Reputation: 811
I got a set of Twitter status updates and im trying to filter all direct messages, senders and receivers of the latter. My dataframe includes columns for senders and text. Using regular expressions I'm trying filter the receivers out of the text column.
this ist what I got, but its returning some strange results
WD <- getwd()
if (!is.null(WD)) setwd(WD)
load("data.R")
#http://www.unet.univie.ac.at/~a0406222/data.R
dmtext <- grep("^@[a-z0-9_]{1,15}", tweets$text, perl=T, value=TRUE,ignore.case=TRUE)

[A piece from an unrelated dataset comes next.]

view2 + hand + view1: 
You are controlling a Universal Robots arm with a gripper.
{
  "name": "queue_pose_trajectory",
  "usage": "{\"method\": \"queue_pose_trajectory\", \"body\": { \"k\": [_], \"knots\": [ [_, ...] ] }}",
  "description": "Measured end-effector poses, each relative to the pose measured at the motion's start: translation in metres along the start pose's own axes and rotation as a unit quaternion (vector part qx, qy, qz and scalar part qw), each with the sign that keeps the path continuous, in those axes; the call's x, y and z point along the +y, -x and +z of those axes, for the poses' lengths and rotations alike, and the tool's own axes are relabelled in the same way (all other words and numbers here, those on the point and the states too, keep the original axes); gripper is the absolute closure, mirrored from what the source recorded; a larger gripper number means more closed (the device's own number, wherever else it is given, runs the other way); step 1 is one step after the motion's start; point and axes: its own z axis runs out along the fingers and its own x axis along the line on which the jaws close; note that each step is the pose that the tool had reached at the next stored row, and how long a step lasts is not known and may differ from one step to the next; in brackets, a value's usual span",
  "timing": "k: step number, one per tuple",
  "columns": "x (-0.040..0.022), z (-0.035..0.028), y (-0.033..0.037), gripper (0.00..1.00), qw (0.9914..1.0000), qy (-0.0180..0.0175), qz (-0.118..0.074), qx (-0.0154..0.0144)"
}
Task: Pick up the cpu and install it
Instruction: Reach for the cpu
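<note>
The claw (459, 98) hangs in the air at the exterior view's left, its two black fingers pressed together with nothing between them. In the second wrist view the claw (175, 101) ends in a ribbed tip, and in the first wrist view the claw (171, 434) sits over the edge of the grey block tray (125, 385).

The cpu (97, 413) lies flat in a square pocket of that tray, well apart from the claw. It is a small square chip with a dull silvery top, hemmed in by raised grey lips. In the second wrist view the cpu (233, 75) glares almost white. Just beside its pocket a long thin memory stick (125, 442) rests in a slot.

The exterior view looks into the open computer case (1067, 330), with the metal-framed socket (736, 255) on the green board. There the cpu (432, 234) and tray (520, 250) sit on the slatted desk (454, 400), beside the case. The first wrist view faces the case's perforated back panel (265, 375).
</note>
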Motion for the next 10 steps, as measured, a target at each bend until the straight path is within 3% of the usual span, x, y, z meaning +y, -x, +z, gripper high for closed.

dm.receiver <- gsub("^@([a-z0-9_]{1,15})[ :,].*$", "\\1", dmtext, perl=T,ignore.case=TRUE)
dm.sender <- as.character(tweets$from_user[grep("^@[a-z0-9_]{1,15}", tweets$text, perl=T,ignore.case=TRUE,value=FALSE)])
dm.df <- data.frame(dm.sender,dm.receiver,dmtext)
dm.df[1:1000,2]
these are some examples of the bad results I get for dm.receiver
@insultaofuturo Apesar da proibição, jovens insistem em acampar no Aterro na Rio+20\nhttp://t.co/dCfFHUWV
@mqtodd Bringing the .green Internet to Rio+20 Summit | DotGreen\nhttp://t.co/pQqYilXp #RioPlus20 #gogreen
@Shyman33 Elinor Ostrom's trailblazing commons research can inspire Rio+20\n http://t.co/m7OTHBtP
@OccupyRio20 @pnud_es @FBuenAbad @rioplussocial #Futurewewant \nALGO DE ESTO SE HA CUMPLIDO? http://t.co/QDlVwT5z
@UNDP_CDG#UNDP#Asia-Pacific#Rio+20E-discussion on National&Local Planning for Sustainable Development. Contribute&mail:[email protected]
why is it that I get results longer than 15 characters using {1,15}?
Upvotes: 1
Views: 242
Reputation: 811
It turned out to be a encoding problem. I was not able to solve this issue using regular expressions but the software I used to retrieve the tweets has a column which indicates a user id tweets a adressed to. So I'll use this to do the analysis.
Upvotes: 1
Reputation: 6566
Your grep
command matches anything that starts with 1-15 alphanumeric characters. For example:
@blahblahblahblahblahblahblahblahblah
will match because grep looks for the start of the line, looks for the @, finds at least one alpha character and then happily stops, considering this a successful match. grep doesn't care what comes after your pattern in the string, as long as it found something that matches.
In order to get only things under 15 characters, you also have to specify what comes next:
dmtext <- grep("^@[a-z0-9_]{1,15}\\b", ...
This matches 1-15 characters, followed by a word boundary (\b
, with an extra backslash for string escaping). Thus, it won't match a word that is 16 or 100 characters long--only something with between 1 and 15 characters.
Upvotes: 0